East Riding residents could get their say in the debate on local authority boundaries, as proposals for a postal referendum in wards or part of the wards that border with neighbouring Hull City Council go before a meeting of East Riding of Yorkshire Council’s Full Council on Wednesday, 2 April.
In recent weeks, Hull City Council has revived the discussion on boundaries, with a view to expanding into areas currently within East Riding of Yorkshire Council’s administrative borders and have decided to establish an Inquiry to look into the issue.
An amendment to the motion proposes that electors in the wards of or part wards of Dale, South Hunsley, Willerby & Kirkella, Tranby, South West Holderness, Mid Holderness, Hessle, Cottingham North and Cottingham South wards be given the opportunity to have their say whether they wish to remain within the present administrative boundaries of the East Riding or be included in an expansion of Hull.
Councillor Stephen Parnaby OBE, leader of East Riding of Yorkshire Council, said: “In the interests of transparency, an amended motion proposes to seek the views of electors in these areas, through the democratic process, and allow them to have their say about their own future via a postal referendum.
“The debate over administrative boundaries is regularly raised but is never instigated by this authority, which remains committed to serving all communities of the East Riding both now and in the future.
“A motion will go before Full Council as well as an amended motion and, subject to a vote; the council would seek to undertake a postal referendum in early summer.
“It is disappointing that the issue of boundaries has again been raised and I feel that the best course of action is to put this to the electorate in the areas concerned.
“There are a number of city authorities in the country who have high populations living in a small geographical area, such as Southampton, Portsmouth and Luton. Hull is not a unique case.

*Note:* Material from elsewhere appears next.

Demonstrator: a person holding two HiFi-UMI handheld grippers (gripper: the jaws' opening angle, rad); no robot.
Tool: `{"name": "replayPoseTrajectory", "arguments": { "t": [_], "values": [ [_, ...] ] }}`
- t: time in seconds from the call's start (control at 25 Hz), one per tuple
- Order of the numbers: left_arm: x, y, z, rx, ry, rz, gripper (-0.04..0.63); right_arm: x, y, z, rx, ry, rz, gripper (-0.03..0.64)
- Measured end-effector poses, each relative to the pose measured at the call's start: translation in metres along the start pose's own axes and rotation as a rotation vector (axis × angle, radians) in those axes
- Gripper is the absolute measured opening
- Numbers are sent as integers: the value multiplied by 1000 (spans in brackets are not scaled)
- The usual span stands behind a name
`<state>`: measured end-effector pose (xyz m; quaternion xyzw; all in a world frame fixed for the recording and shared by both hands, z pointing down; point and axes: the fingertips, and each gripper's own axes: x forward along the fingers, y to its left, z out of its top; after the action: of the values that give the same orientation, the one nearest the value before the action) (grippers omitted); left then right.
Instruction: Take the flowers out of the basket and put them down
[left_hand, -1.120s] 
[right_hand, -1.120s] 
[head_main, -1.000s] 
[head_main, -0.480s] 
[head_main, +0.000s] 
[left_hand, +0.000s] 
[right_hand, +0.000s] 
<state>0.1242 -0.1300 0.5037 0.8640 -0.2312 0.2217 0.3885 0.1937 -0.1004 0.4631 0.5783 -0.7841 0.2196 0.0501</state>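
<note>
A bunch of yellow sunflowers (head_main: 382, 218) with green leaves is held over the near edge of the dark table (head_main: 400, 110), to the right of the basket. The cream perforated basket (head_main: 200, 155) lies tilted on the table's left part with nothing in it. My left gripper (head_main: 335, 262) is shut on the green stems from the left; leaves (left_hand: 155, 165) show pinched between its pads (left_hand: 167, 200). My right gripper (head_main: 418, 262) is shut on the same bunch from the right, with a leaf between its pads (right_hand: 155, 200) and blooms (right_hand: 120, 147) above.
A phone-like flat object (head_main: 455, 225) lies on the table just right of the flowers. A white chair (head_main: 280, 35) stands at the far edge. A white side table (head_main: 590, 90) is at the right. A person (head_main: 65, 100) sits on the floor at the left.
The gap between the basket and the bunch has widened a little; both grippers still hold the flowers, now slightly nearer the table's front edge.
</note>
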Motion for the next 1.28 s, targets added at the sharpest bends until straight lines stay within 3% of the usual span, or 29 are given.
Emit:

Data from the last national Census (2011) Show that Hull is 17th in population density per hectare and compares favourably against other city authorities with a similar number of residents living in a small area, including Southampton, Portsmouth and Luton:
Area All Usual Residents Area (Hectares)
Portsmouth 205,056 4,041
Southampton 236,882 4,989
Luton 203,201 4,335
Kingston upon Hull 256,406 7,145
“It is misleading of the city council to put forward the notion that its boundaries be extended to accommodate a perceived strain put on services it delivers, such as theatres, by East Riding residents when councils across the country, including this authority, do the same.
“East Riding residents play an important role in supporting the city economy, just as residents from Hull do when they visit towns like Beverley and Bridlington.
“East Riding of Yorkshire Council prides itself on its partnership work with both public and private sector organisations and already works closely with the city council on a number of important issues, such as inward investment to grow the local economy, promotion of the area’s rich tourism offer, flood alleviation and waste and recycling, and will continue to do so for the benefit of residents living in both areas.
“It is a time of unprecedented change for local government and, contrary to statements made by other local authorities, East Riding of Yorkshire Council has not been treated any differently or more favourably. It’s challenging and, at times, difficult, but residents, quite rightly, expect us to get on with it.
“The council has an excellent reputation for strong financial management and has so far achieved savings by looking everywhere for value for money, by instilling a readiness to innovate and by doing things differently.
“Proposals for this referendum are not about funding, it is about giving residents the opportunity to decide on who they want to deliver key services in their community.”